» Activity
Copy out the entire listing below exactly, but without its pictures.

-=-=-=-=-

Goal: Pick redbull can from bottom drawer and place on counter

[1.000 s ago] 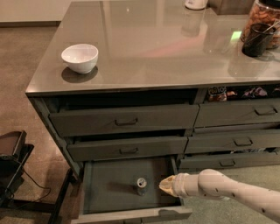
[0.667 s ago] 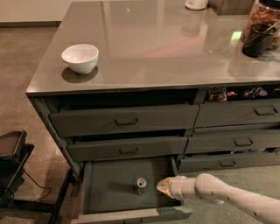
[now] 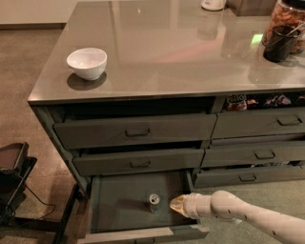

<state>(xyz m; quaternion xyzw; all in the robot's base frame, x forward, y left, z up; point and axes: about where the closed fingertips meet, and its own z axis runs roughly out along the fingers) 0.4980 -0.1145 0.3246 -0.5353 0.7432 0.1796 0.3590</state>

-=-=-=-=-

» Output for this exercise
Goal: Pick redbull can from bottom drawer and place on counter

[1.000 s ago] 
[0.667 s ago] 
[now] 

<state>(xyz m; quaternion xyzw; all in the robot's base frame, x forward, y left, z up; point and axes: about where the closed fingertips meet, and its own z axis runs roughly out along the fingers) 0.4980 -0.1145 0.3246 -0.5353 0.7432 0.1796 0.3590</state>

The exercise requires nothing further.